[Eug-lug] Free O'Reilly book
Alan
euglug at thebucks.net
Fri Jan 28 20:31:21 PST 2005
Ben Barrett wrote:
>
> It *seems* different, but I'm probably missing your meaning.
> Differences to me, being among: subscription/binary vs.
> roll-your-own/compilation, bootloader and module configuration, etc.
(Which is why I don't get involved in distribution debates, I'm bad at
them. )
By no different, I meant, if you don't like the stock kernel you can
easily change it with a simple apt-get, this is comparable to updating a
RedHat rpm, or going to kernel.org and rolling your own.
>
> Most other distro's do not use kernel 2.2 by default... this is a big
> issue for many folks. Default security, is ideal of course...
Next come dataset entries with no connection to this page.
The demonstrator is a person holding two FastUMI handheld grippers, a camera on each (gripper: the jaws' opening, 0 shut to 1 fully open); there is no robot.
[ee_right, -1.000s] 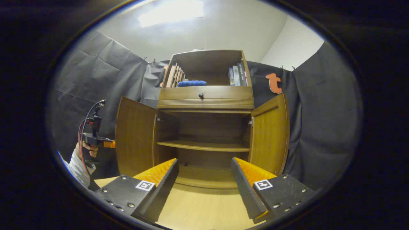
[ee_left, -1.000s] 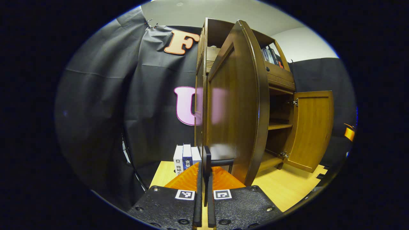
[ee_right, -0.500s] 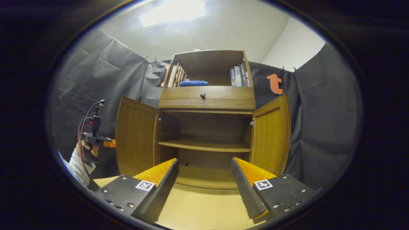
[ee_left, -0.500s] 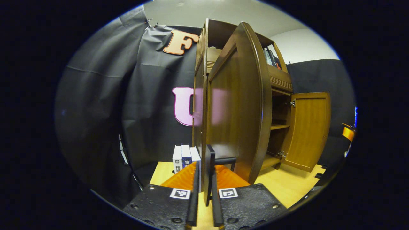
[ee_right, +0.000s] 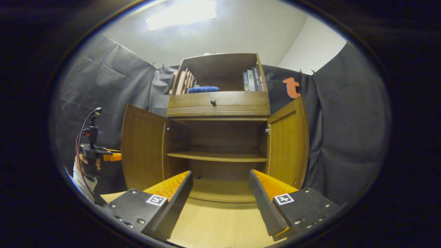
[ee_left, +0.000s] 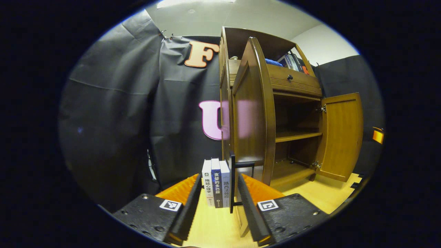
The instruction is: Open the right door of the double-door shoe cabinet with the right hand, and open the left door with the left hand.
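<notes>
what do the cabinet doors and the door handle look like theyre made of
Left door and right door: brown wood or wood veneer, it seems, with visible grain; the left door's glossy finish mirrors the wall. Handle: a thin dark bar, likely metal with a matte finish, though painted plastic can't be ruled out.

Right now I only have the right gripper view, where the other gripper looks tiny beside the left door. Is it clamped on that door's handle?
Observer: No. In the left gripper view the left gripper is open, and the left door's black bar handle stands between its spread fingers.
Operator: Is anything hiding behind that door?
Observer: Yes, three upright books stand on the light wooden surface beside the shoe cabinet.
</notes>
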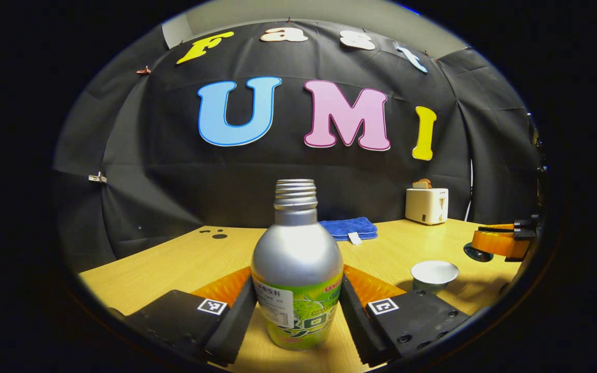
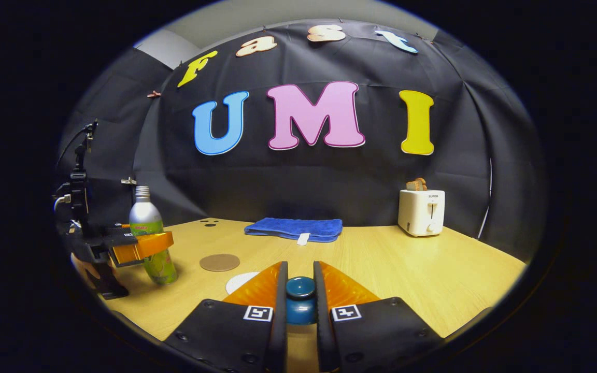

Well, one thing I've never claimed is that Debian is the right choice
for "many folks". heh.
However, for those concerned about such things - use the bf24 option,
then you'll have 2.4 out of the gate without even having to apt-get a
kernel.
>
> but OTOH, to address one of Joseph's concern about lengthy compiles on
> old platforms: I *imagine* and *hope* that these folks are
> cross-compiling! Maybe they aren't, and you seem to know more about
> it. But the need to cover so many platforms, from devs around the
> world, would obviously increase the time to release... do you know if
> people with Atari's are actually compiling X on their Atari's, for
> instance?
They do cross-compile for a lot( I hesitate to say all, because I don't
know it for a fact) of the platforms.
The main reason Debian is slow about things though, is the
organizational structure.
It's aggressively democratic and "consensus oriented" which means having
decisions made is....difficult(to put it very nicely). heh. Plus the
main developers can have trouble with human interactions, as Joseph
related above.
But hey, if you like things to be cutting-edge, there's always unstable.